## TO DO
Line by line, the data below should be set down unchanged, with images excluded.

## RAW DATA
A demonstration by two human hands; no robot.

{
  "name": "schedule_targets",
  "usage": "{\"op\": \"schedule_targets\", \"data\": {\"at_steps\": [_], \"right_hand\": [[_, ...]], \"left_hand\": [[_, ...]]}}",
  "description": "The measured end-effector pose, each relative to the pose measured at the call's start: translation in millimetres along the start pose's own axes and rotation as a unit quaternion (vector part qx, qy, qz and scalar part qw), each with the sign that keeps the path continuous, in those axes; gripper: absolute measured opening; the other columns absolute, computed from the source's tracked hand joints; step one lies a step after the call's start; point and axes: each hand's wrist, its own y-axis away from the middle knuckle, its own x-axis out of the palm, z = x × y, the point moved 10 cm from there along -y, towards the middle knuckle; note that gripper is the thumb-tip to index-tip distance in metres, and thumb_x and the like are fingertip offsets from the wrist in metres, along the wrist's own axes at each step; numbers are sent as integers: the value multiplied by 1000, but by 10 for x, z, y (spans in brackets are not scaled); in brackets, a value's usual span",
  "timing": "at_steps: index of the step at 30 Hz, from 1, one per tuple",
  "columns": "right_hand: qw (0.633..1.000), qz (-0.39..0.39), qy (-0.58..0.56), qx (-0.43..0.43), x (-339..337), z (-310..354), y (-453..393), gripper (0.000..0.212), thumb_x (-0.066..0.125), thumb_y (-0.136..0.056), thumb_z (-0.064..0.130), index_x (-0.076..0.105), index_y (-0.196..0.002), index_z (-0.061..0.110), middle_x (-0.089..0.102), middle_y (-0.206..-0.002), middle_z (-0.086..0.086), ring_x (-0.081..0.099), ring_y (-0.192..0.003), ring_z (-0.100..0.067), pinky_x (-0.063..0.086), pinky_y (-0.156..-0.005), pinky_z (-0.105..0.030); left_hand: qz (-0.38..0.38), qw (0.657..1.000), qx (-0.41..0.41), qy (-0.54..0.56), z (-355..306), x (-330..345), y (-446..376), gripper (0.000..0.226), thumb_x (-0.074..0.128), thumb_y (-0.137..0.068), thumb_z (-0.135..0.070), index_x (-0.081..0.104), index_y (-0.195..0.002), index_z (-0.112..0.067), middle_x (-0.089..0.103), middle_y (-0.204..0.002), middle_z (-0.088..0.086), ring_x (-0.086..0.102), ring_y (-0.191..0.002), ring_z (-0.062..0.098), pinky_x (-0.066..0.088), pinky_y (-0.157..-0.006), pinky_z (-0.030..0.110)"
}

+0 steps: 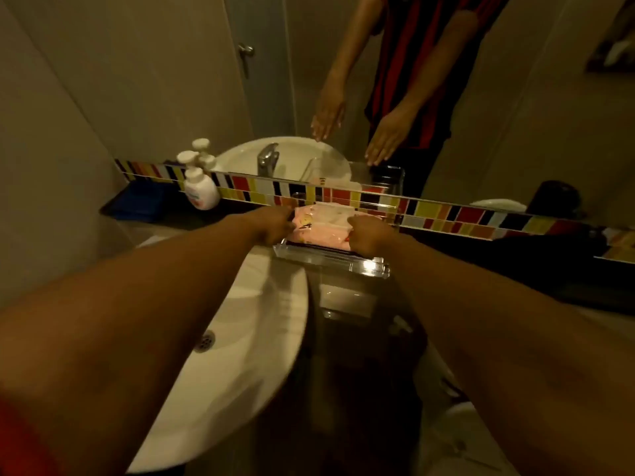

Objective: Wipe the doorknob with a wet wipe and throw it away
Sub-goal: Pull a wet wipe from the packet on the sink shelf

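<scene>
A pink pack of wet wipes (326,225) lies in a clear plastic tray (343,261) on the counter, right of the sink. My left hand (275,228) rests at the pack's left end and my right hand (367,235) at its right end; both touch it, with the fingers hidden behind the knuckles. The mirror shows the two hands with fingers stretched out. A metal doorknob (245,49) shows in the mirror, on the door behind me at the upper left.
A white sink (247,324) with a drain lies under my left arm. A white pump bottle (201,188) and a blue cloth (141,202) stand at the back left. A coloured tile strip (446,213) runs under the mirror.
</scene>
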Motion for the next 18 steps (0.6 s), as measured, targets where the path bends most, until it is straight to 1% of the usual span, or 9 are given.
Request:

## EXERCISE RESULT
A demonstration by two human hands; no robot.

{
  "name": "schedule_targets",
  "usage": "{\"op\": \"schedule_targets\", \"data\": {\"at_steps\": [_], \"right_hand\": [[_, ...]], \"left_hand\": [[_, ...]]}}",
  "description": "The measured end-effector pose, each relative to the pose measured at the call's start: translation in millimetres along the start pose's own axes and rotation as a unit quaternion (vector part qx, qy, qz and scalar part qw), each with the sign that keeps the path continuous, in those axes; gripper: absolute measured opening; the other columns absolute, computed from the source's tracked hand joints; step one lies a step after the call's start; point and axes: each hand's wrist, its own y-axis away from the middle knuckle, its own x-axis out of the palm, z = x × y, the point moved 10 cm from there along -y, towards the middle knuckle; note that gripper is the thumb-tip to index-tip distance in metres, and thumb_x and the like are fingertip offsets from the wrist in metres, along the wrist's own axes at each step; numbers are sent as integers: the value multiplied by 1000, but by 10 for x, z, y (spans in brackets are not scaled); in brackets, a value's usual span",
  "timing": "at_steps: index of the step at 30 Hz, from 1, one per tuple",
  "columns": "right_hand: qw (0.633..1.000), qz (-0.39..0.39), qy (-0.58..0.56), qx (-0.43..0.43), x (-339..337), z (-310..354), y (-453..393), gripper (0.000..0.212), thumb_x (-0.066..0.125), thumb_y (-0.136..0.056), thumb_z (-0.064..0.130), index_x (-0.076..0.105), index_y (-0.196..0.002), index_z (-0.061..0.110), middle_x (-0.089..0.102), middle_y (-0.206..-0.002), middle_z (-0.086..0.086), ring_x (-0.081..0.099), ring_y (-0.192..0.003), ring_z (-0.100..0.067), pinky_x (-0.063..0.086), pinky_y (-0.156..-0.005), pinky_z (-0.105..0.030); left_hand: qz (-0.38..0.38), qw (0.657..1.000), qx (-0.41..0.41), qy (-0.54..0.56), z (-355..306), x (-330..345), y (-446..376), gripper (0.000..0.226), thumb_x (-0.074..0.128), thumb_y (-0.137..0.068), thumb_z (-0.135..0.070), index_x (-0.081..0.104), index_y (-0.195..0.002), index_z (-0.112..0.067), middle_x (-0.089..0.103), middle_y (-0.204..0.002), middle_z (-0.088..0.086), ring_x (-0.086..0.102), ring_y (-0.191..0.002), ring_z (-0.062..0.098), pinky_x (-0.066..0.088), pinky_y (-0.157..-0.006), pinky_z (-0.030..0.110)"
}

+0 steps: 

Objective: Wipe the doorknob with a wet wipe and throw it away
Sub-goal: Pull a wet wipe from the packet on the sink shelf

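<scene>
A pink pack of wet wipes (326,225) lies in a clear plastic tray (343,261) on the counter, right of the sink. My left hand (275,228) rests at the pack's left end and my right hand (367,235) at its right end; both touch it, with the fingers hidden behind the knuckles. The mirror shows the two hands with fingers stretched out. A metal doorknob (245,49) shows in the mirror, on the door behind me at the upper left.
A white sink (247,324) with a drain lies under my left arm. A white pump bottle (201,188) and a blue cloth (141,202) stand at the back left. A coloured tile strip (446,213) runs under the mirror.
</scene>
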Motion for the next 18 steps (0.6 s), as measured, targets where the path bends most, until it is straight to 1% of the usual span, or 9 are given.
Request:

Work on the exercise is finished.